WHAT IS EXPECTED
In the listing below, a line holding "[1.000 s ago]" and a line holding "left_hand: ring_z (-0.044" mark the range. Retype both exactly, with all lines between them.
***** DATA EXTRACT *****
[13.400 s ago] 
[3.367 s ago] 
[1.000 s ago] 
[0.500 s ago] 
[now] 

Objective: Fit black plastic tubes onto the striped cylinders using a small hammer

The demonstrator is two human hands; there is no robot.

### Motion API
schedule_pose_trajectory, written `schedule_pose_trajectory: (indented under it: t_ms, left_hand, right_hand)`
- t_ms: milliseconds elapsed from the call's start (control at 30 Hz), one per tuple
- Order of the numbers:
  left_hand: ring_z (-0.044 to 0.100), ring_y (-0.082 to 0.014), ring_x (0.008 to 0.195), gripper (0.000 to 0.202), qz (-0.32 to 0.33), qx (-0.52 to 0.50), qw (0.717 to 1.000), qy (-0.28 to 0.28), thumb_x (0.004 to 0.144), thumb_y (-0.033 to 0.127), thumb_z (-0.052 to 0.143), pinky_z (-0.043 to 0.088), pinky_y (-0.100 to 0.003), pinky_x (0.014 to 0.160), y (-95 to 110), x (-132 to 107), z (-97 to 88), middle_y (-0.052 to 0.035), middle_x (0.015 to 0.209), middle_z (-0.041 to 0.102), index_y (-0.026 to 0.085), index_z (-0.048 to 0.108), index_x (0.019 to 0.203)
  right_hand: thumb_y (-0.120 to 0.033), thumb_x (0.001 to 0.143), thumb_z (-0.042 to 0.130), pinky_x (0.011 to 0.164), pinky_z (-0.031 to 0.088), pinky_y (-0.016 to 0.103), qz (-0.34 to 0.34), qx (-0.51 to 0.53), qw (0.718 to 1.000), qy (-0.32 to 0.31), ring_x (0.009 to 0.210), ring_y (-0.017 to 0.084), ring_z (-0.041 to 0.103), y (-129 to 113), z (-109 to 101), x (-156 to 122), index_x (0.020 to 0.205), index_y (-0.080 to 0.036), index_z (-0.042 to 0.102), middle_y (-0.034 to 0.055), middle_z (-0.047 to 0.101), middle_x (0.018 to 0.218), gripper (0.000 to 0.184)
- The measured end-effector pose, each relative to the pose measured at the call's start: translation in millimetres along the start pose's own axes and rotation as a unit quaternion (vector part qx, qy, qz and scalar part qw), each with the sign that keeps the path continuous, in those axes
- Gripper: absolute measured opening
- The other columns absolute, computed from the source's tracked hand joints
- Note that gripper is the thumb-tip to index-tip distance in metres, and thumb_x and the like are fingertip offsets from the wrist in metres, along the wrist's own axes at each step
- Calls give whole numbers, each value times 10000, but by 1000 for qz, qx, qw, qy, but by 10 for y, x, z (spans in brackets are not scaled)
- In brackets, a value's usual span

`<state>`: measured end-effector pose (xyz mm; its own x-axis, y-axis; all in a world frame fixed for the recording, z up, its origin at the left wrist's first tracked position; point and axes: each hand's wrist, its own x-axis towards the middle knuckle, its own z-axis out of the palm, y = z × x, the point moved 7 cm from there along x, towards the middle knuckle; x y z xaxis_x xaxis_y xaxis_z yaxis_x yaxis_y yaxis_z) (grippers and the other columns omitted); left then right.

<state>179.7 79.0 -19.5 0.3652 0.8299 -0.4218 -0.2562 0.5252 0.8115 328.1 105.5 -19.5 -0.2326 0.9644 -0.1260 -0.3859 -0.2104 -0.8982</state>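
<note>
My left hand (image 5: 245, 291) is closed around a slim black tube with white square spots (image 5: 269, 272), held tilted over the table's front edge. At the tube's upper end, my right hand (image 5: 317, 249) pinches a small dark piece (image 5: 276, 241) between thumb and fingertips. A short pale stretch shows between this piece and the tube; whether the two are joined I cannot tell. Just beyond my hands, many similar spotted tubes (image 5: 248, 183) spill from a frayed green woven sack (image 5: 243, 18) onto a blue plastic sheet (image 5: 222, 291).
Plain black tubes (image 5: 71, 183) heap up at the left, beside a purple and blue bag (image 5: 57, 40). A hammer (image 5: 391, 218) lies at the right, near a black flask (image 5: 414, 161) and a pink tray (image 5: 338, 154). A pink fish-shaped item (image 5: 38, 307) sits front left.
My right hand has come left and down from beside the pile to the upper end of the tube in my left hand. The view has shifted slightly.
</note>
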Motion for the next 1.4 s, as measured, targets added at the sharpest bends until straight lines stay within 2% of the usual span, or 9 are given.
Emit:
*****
OUTPUT
[1.000 s ago] 
[0.500 s ago] 
[now] 

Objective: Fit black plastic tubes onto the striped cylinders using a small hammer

The demonstrator is two human hands; there is no robot.

### Motion API
schedule_pose_trajectory, written `schedule_pose_trajectory: (indented under it: t_ms, left_hand, right_hand)`
- t_ms: milliseconds elapsed from the call's start (control at 30 Hz), one per tuple
- Order of the numbers:
  left_hand: ring_z (-0.044 to 0.100), ring_y (-0.082 to 0.014), ring_x (0.008 to 0.195), gripper (0.000 to 0.202), qz (-0.32 to 0.33), qx (-0.52 to 0.50), qw (0.717 to 1.000), qy (-0.28 to 0.28), thumb_x (0.004 to 0.144), thumb_y (-0.033 to 0.127), thumb_z (-0.052 to 0.143), pinky_z (-0.043 to 0.088), pinky_y (-0.100 to 0.003), pinky_x (0.014 to 0.160), y (-95 to 110), x (-132 to 107), z (-97 to 88), middle_y (-0.052 to 0.035), middle_x (0.015 to 0.209), middle_z (-0.041 to 0.102), index_y (-0.026 to 0.085), index_z (-0.048 to 0.108), index_x (0.019 to 0.203)

No more work remains in this exercise.